Israeli Bank Hapoalim offers a loan program and Israel Electric offers grid-tie incentives to encourage the adoption of Solar technology.

Without established best practices in these loan and incentive programs, there's a lot of difficult ROI math to convince people to pay for a panel. It seems like the best solution to get solar electricity to market is to provide free solar panels and grid tie installation in exchange for a mortgage redeemable in sub-market-price electricity. Such bonds can tie together with "weather risk bonds" to form a new type financial products allowing you to invest solar energy by essentially renting someone's roof to profit off the power generation (roof-renting actually makes sense in more than one way in a foreclosure market). States and cities could provide tax incentives on this type of investment vehicle to make it more attractive against other financial products and to encourage people to invest in regional solar power.

An interesting HPC side note related to weather bonds: I wonder if our superb supercomputer models can be used to predict total solar panel output on a given day...

Superconductors

A superconducting electric car has been built in Japan. The concept seems sound: higher current density means you can use a lighter conductor for the same magnetic field, not to mention the efficiency boost from 0 electrical resistance. There's obviously the added liquid nitrogen tank too, which is also useful when you're trying to get away from a T1000. They claim 10% more range. I wonder if their suspension systems uses the Meissner effect...

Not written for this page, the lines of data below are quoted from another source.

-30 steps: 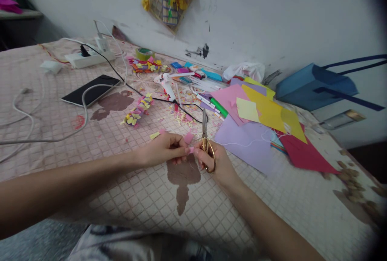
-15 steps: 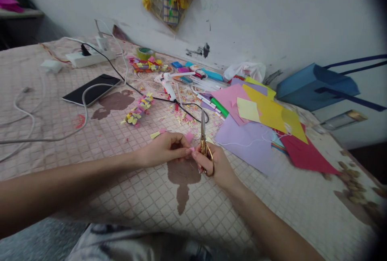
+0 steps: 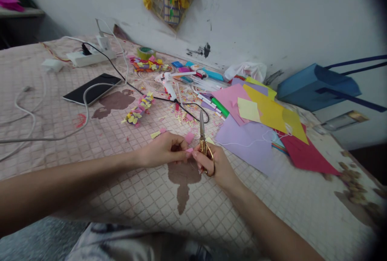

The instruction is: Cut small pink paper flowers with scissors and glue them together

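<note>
"What's the left hand [image 3: 161, 150] up to?"

"Pinching a tiny pink paper scrap [image 3: 189, 150] in its fingertips, just above the quilted pink cover [image 3: 142, 200]. It looks light and limp (a breath might lift it), so an edge is probably the place to hold it."

"And the right hand [image 3: 218, 164]?"

"Closed through the gold-handled scissors [image 3: 203, 145], blades pointing up, just beside the scrap. Further right lies a lilac paper sheet [image 3: 244, 144] — flat, untouched."
</note>
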Tool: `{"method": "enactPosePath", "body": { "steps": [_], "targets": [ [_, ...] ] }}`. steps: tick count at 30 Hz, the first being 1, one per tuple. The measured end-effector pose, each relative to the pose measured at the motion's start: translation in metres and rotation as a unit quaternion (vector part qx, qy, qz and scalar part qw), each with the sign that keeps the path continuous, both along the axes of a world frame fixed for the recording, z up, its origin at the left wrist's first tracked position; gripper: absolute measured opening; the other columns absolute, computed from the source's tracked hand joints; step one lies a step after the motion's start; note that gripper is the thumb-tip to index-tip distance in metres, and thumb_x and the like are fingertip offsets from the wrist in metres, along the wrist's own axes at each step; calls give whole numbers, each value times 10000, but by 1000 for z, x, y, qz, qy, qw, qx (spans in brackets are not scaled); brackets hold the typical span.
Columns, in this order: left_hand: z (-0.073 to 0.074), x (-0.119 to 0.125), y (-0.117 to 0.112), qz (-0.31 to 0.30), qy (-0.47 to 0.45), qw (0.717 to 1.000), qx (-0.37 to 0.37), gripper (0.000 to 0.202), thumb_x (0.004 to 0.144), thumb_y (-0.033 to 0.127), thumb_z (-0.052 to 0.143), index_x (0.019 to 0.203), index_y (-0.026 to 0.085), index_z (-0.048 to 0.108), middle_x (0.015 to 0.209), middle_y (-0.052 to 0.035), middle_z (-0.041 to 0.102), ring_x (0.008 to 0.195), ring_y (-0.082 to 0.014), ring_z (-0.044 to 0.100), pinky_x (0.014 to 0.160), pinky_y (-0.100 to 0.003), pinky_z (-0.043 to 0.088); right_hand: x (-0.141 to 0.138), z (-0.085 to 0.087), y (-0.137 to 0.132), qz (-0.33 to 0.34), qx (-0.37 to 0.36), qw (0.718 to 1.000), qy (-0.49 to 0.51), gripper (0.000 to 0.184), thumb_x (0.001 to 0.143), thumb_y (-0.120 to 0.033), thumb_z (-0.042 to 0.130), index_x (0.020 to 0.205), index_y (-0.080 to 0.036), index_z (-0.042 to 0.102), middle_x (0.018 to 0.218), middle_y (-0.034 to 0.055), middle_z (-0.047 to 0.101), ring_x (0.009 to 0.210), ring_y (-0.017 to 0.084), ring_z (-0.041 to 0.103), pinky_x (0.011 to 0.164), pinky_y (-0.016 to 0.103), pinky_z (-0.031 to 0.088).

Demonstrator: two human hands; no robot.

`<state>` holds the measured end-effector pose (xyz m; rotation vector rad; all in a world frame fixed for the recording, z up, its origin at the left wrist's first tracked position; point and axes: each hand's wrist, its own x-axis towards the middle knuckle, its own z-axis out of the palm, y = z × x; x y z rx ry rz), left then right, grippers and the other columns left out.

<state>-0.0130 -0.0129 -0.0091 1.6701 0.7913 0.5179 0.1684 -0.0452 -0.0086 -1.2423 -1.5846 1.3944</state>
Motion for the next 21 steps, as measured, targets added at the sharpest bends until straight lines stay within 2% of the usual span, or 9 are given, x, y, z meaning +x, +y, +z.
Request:
{"method": "enactPosePath", "body": {
  "steps": [9, 21],
  "targets": [
    [3, 2, 1, 3, -25, 998, -62, 257, 795, 363, 529, 728, 117, 559, 633, -7, 579, 569, -91, 550, 513, -188, 432, 1, 0, 1, -9, 7, 1000, -4, 179, 811, -302, 514, 695, -166, 519, 491, -62, 458, 412, 68, 421, 417, 183, 342],
    [-1, 2, 4, 31, -58, 994, -90, 220, 768, 347, 574, 740, 130, 552, 653, 0, 586, 570, -84, 552, 525, -191, 431, 1, -4, 1, -22, -1, 1000, 15, 176, 815, -315, 513, 724, -164, 519, 497, -61, 454, 413, 62, 418, 409, 176, 325]
  ]
}}
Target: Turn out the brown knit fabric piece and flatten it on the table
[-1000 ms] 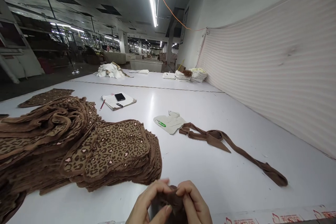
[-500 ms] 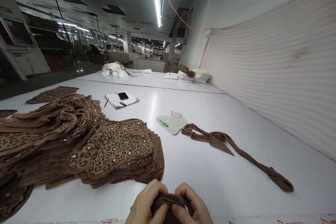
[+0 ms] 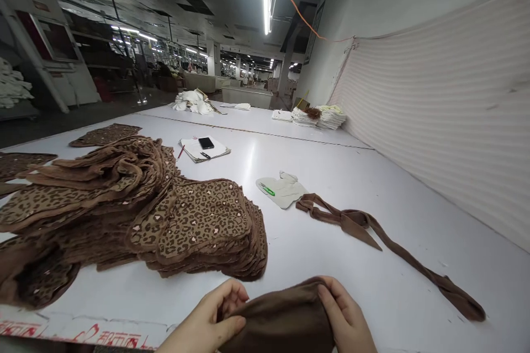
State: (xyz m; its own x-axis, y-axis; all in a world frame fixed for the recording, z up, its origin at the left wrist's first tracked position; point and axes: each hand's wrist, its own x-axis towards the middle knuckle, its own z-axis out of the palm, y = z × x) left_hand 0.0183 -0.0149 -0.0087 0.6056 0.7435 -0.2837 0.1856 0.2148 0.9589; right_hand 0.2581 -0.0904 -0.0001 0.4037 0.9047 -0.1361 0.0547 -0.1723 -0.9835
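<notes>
A plain brown fabric piece [image 3: 285,317] is stretched between my two hands at the table's near edge. My left hand [image 3: 213,317] pinches its left edge with thumb and curled fingers. My right hand [image 3: 345,317] grips its right edge, fingers closed over the cloth. Just beyond my left hand lies a thick stack of leopard-print brown fabric pieces [image 3: 199,226], fanned out to the left across the white table [image 3: 331,265].
A long brown fabric strip [image 3: 372,237] trails to the right. A pale cloth piece with a green clipper [image 3: 281,190] lies mid-table. A notepad with a phone [image 3: 206,148] sits farther back. White fabric piles [image 3: 317,117] stand far off. A striped fabric wall [image 3: 447,116] runs along the right.
The bunched brown piece has been pulled open wider between my hands, which moved apart. The view has shifted so the stack and table sit more to the right.
</notes>
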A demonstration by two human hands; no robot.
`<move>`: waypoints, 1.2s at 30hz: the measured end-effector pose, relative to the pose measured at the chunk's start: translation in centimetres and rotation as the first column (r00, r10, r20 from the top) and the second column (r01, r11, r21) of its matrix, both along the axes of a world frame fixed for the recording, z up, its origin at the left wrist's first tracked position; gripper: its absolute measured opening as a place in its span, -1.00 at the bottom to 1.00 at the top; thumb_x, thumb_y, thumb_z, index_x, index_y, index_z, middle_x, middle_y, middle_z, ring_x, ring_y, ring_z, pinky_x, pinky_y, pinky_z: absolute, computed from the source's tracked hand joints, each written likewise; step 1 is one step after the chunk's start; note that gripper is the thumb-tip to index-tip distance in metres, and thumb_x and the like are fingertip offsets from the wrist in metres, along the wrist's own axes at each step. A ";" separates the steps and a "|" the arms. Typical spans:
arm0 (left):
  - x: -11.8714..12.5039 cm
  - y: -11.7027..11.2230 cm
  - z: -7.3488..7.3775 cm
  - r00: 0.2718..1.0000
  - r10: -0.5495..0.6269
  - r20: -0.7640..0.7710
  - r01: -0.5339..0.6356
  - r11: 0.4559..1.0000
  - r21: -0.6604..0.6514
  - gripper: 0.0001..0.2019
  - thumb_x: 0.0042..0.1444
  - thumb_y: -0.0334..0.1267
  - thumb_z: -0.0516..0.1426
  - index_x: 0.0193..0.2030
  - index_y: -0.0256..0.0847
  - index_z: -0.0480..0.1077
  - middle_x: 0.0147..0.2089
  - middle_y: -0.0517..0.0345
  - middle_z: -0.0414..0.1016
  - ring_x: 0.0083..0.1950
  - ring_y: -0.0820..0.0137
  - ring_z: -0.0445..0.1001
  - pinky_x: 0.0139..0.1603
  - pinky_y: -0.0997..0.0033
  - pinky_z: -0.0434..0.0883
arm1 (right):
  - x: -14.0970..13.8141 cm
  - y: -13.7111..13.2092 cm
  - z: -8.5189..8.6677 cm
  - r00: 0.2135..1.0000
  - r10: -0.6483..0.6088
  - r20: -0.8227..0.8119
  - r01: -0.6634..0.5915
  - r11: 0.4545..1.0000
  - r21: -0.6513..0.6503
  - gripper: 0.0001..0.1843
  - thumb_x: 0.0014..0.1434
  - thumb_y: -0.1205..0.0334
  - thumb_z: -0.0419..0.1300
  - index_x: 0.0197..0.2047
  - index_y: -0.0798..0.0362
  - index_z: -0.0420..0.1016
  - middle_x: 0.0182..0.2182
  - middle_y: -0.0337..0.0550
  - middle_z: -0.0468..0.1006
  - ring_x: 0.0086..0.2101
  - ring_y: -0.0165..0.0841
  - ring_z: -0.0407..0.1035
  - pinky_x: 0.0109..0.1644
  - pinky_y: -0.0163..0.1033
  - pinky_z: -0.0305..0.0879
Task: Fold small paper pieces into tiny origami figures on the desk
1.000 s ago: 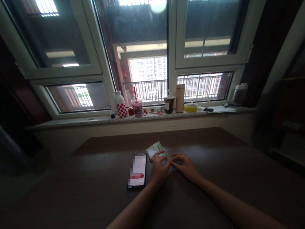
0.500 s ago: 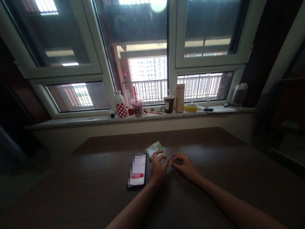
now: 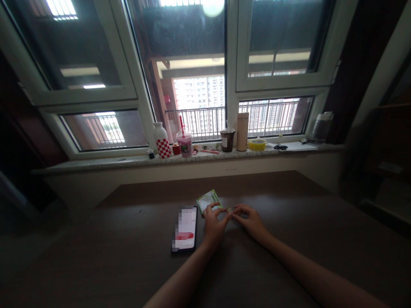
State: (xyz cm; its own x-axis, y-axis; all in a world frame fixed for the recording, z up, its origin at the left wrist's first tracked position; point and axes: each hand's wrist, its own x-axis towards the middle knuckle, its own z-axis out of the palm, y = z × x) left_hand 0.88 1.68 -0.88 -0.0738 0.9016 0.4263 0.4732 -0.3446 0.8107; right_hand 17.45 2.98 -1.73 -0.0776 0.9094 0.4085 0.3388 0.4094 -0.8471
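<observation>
A tiny pale, yellowish piece is between the fingertips of my two hands, too small to identify. My left hand pinches it from the left with thumb and index finger. From the right, the thumb and index finger of my right hand close on the same piece. Just behind my left hand lies a flat green-and-white packet, its near right part hidden by the fingers. A phone with a lit, partly blurred screen rests on the brown table, left of my left hand.
Beyond the table, a stone windowsill carries a red-checked white bottle, a pink drink cup, a dark drink cup, a tan flask, a yellow tape roll and black scissors.
Both hands have shifted very slightly, and their fingertips are a little closer together. The small piece now sits slightly higher between them. The packet and phone have stayed in place.
</observation>
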 end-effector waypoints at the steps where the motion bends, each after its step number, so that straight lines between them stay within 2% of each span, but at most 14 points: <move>1: 0.0 0.0 -0.1 1.000 -0.007 -0.013 0.007 1.000 -0.001 -0.84 0.03 -0.15 0.25 -0.26 -0.12 0.57 0.06 0.04 0.36 0.19 0.16 0.26 0.27 0.10 0.17 | 0.0 0.1 -0.1 1.000 -0.001 -0.013 0.001 1.000 -0.004 -0.76 0.04 0.02 0.29 -0.43 0.02 0.57 -0.32 -0.06 0.60 -0.04 -0.13 0.39 0.09 -0.06 0.23; 7: 0.1 0.3 -0.5 0.998 -0.025 -0.056 0.026 1.000 0.015 -0.97 0.04 -0.33 0.22 -0.36 -0.16 0.52 0.06 0.03 0.38 0.17 0.17 0.27 0.26 0.05 0.18 | 0.1 0.2 -0.3 1.000 0.023 -0.017 -0.023 1.000 -0.008 -0.72 0.01 -0.04 0.31 -0.45 0.01 0.59 -0.31 -0.06 0.60 -0.07 -0.14 0.41 0.08 -0.05 0.24; 13: 0.1 0.4 -0.5 0.995 -0.053 -0.089 0.059 0.996 0.066 -0.92 -0.01 -0.44 0.21 -0.43 -0.18 0.46 0.09 0.05 0.38 0.19 0.19 0.26 0.27 0.06 0.18 | -0.1 0.0 -0.2 0.998 0.052 0.039 -0.052 0.999 0.001 -0.81 0.03 0.06 0.31 -0.44 0.01 0.60 -0.30 -0.07 0.60 -0.06 -0.15 0.40 0.10 -0.04 0.22; 18: 0.2 0.2 -0.4 0.994 -0.061 -0.094 0.069 0.994 0.089 -0.93 0.01 -0.42 0.21 -0.42 -0.18 0.47 0.09 0.05 0.39 0.20 0.18 0.27 0.27 0.03 0.19 | 0.0 0.1 -0.3 0.999 0.045 0.016 -0.045 0.999 -0.011 -0.80 0.01 0.06 0.31 -0.46 0.02 0.58 -0.32 -0.08 0.59 -0.09 -0.17 0.41 0.08 -0.06 0.25; 23: 0.2 -0.1 -0.2 0.996 -0.027 -0.084 0.033 0.997 0.076 -0.93 0.06 -0.27 0.22 -0.30 -0.13 0.54 0.12 0.04 0.37 0.21 0.15 0.26 0.28 0.01 0.17 | 0.1 0.4 -0.4 0.995 0.032 -0.090 -0.038 0.997 -0.060 -0.73 -0.03 -0.01 0.31 -0.43 0.05 0.55 -0.35 -0.11 0.58 -0.26 -0.22 0.46 -0.05 -0.11 0.33; 27: 0.2 -0.2 0.0 0.993 -0.058 -0.106 0.066 0.995 0.071 -0.94 0.05 -0.24 0.24 -0.34 -0.13 0.55 0.13 0.04 0.38 0.22 0.13 0.25 0.29 0.00 0.16 | 0.1 0.5 -0.5 0.991 0.016 -0.135 -0.025 0.998 -0.060 -0.69 -0.06 -0.04 0.32 -0.42 0.05 0.55 -0.40 -0.13 0.58 -0.30 -0.23 0.45 -0.09 -0.13 0.35; 31: 0.3 -0.3 0.1 0.993 -0.055 -0.104 0.064 0.995 0.083 -0.96 0.05 -0.31 0.22 -0.39 -0.15 0.52 0.14 0.04 0.38 0.23 0.15 0.24 0.29 -0.02 0.15 | 0.0 0.4 -0.3 0.994 0.025 -0.107 -0.029 0.999 -0.037 -0.70 -0.03 -0.04 0.30 -0.44 0.04 0.56 -0.41 -0.13 0.57 -0.29 -0.23 0.44 -0.08 -0.13 0.32; 36: 0.4 -0.2 0.0 0.995 -0.031 -0.092 0.034 0.999 0.025 -0.84 -0.04 -0.52 0.15 -0.42 -0.19 0.50 0.08 0.01 0.39 0.18 0.16 0.26 0.27 0.01 0.18 | -0.1 0.3 0.0 0.998 0.047 -0.035 -0.048 0.999 -0.011 -0.70 0.00 -0.05 0.28 -0.47 0.03 0.57 -0.43 -0.14 0.57 -0.26 -0.22 0.43 -0.05 -0.12 0.29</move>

It seems plausible that the superconducting electric motor could also be used to efficiently compress liquid nitrogen while the thing is recharging too (I have the same inclination to insist on FPGA acceleration for FPGA accelerator compilation).

Nuclear Fusion

Google Tech Talk about Bussard's Polywell Fusion Reactor. The majority of Fusion research is in toroidal Tokamak magnetic containment structures. Bussard's comment is that we have had all these problems generating sustainable fusion with Tokamaks, and yet we look up and see thousands of fusion examples, none of which are toroidal. Instead they are all held together using gravity: a radial 1/r^2 law.

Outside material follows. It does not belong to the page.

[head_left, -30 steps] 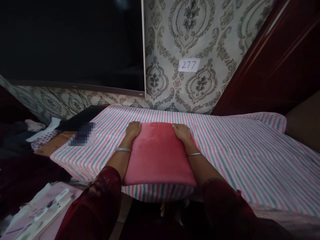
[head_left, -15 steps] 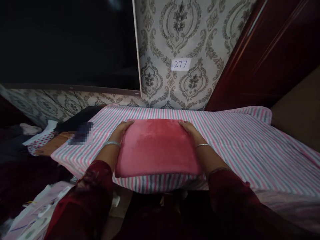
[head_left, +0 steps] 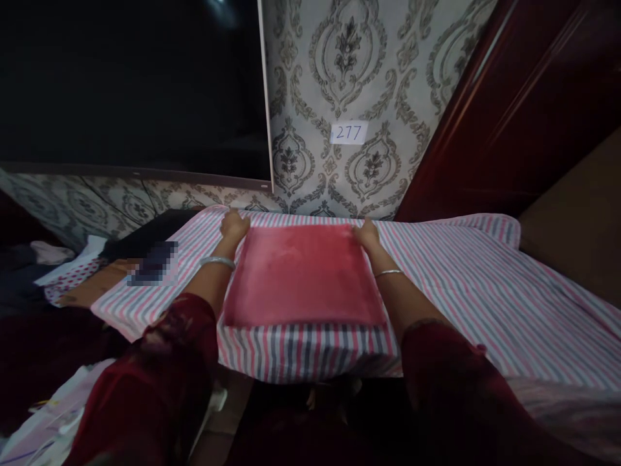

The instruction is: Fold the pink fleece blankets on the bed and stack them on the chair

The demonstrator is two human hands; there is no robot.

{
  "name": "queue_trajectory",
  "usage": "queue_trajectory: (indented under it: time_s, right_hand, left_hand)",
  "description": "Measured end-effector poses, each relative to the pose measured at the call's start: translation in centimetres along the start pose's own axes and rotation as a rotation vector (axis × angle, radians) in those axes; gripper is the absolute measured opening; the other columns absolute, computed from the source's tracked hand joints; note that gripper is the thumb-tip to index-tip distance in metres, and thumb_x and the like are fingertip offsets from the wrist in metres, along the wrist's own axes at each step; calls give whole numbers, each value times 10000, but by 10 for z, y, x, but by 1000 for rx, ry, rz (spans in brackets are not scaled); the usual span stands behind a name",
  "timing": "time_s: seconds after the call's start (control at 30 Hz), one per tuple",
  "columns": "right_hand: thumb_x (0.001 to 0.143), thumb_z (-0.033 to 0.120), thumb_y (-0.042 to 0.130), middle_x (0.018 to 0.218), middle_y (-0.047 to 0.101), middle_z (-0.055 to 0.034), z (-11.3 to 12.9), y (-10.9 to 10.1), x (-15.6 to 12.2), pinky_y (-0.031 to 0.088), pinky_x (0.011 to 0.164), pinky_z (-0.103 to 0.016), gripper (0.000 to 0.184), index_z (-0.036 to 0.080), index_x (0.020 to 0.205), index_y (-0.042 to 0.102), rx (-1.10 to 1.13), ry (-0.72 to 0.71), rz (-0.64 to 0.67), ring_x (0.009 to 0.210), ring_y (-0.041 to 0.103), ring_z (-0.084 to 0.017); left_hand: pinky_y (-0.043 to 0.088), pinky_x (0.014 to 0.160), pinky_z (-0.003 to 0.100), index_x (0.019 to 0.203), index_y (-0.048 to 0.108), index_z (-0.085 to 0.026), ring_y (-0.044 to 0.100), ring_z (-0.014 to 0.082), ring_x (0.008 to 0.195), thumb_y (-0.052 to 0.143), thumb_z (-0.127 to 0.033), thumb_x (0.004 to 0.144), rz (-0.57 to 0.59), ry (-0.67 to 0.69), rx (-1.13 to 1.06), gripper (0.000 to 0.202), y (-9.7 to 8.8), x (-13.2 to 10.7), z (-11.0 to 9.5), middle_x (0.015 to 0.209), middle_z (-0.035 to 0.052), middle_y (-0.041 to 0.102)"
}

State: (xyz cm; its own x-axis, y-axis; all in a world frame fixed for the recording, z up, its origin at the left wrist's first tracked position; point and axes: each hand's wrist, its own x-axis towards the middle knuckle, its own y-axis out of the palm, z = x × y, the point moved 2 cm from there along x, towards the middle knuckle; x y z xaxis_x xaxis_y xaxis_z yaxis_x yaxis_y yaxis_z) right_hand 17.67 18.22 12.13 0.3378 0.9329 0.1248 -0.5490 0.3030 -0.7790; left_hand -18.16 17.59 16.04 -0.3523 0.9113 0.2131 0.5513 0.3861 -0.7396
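A square, pink-red plush cloth (head_left: 305, 275) with a velvety surface, perhaps folded, is over the striped tablecloth (head_left: 475, 298) in front of me. At its far left corner, my left hand (head_left: 235, 225) has its fingers curled, closed on the edge. The far right corner is held by my right hand (head_left: 367, 234), also closed, with the thumb side up. Both arms reach forward along the sides of the cloth. The undersides of my fingers are hidden.
A large dark television (head_left: 136, 84) hangs at the left on patterned wallpaper (head_left: 347, 65). A paper marked 277 (head_left: 348, 133) is on the wall. At the right stands a dark red glossy panel (head_left: 480, 123). A blurred-out dark item (head_left: 152, 262) lies left on the table.
Both hands have moved farther away toward the wall, and their fingers are more curled. The plush cloth has shifted away too, so more striped tablecloth shows in front of it.
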Motion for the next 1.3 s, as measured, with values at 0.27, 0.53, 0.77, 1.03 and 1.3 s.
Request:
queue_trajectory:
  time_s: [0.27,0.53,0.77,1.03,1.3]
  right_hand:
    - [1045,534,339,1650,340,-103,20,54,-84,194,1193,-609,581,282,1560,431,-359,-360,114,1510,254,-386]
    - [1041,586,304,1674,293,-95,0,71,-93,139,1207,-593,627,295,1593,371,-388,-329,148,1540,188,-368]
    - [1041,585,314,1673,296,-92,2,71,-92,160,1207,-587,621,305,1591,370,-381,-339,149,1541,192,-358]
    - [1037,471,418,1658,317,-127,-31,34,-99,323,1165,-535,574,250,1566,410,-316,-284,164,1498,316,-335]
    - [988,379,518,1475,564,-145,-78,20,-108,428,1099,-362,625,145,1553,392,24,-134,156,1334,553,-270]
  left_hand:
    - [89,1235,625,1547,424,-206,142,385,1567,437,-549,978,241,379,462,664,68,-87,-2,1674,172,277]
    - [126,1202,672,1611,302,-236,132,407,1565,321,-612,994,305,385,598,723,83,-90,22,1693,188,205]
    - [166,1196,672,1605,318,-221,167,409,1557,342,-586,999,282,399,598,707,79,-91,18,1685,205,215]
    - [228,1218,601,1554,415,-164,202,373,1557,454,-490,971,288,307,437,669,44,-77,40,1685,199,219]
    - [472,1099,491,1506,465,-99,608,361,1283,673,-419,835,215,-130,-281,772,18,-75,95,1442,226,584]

To achieve a similar 1/r^2 radial fields, we can create an electron ball in the center of a reactor and use this field to draw fusuable ions close to eachother. This idea, called inertial electrostatic confinement, had been explored by Bussard's colleagues in the development of the fusor. The fusor used electrode cage to create the electric field for the electric confinement, but collisions with the cage resulted in a net energy loss and a burnt up electrode cage.

The insight in the Polywell reactor is that trapping electrons in a magnetic field is a lot easier than trapping fusable ions as in a Tokamak (because an electron doesn't weigh a lot). The Polywell creates an electron "wiffle ball" using a tetrahedra of coils to avoid the heating problem with cage based designs. In his Google Tech Talk video, Bussard describes the engineering challenges and insights discovered during the various design iterations. He died shortly after receiving funding to continue the program, but the work is still continuing.

When you see him present the history of Fusion research and the reason things are the way they are with the massive Tokamaks dominating research, you can tell he just knows that controlling ion momentum in magnetic fields "won't produce fusion power, but it will produce great physics." And so the funding continues.

He knew he was on to something with inertial electrostatic confinement using magnetic fields so he patented the design. Then he improved his design by using circular rings instead of square rings, and then ideally spacing his non-ideal rings. I wonder if they could modulate the current in the rings to produce dynamic stabilization and try to narrow the cusps.

You almost want to build a really large one with superconducting electromagnets and use it to hold a small star in place.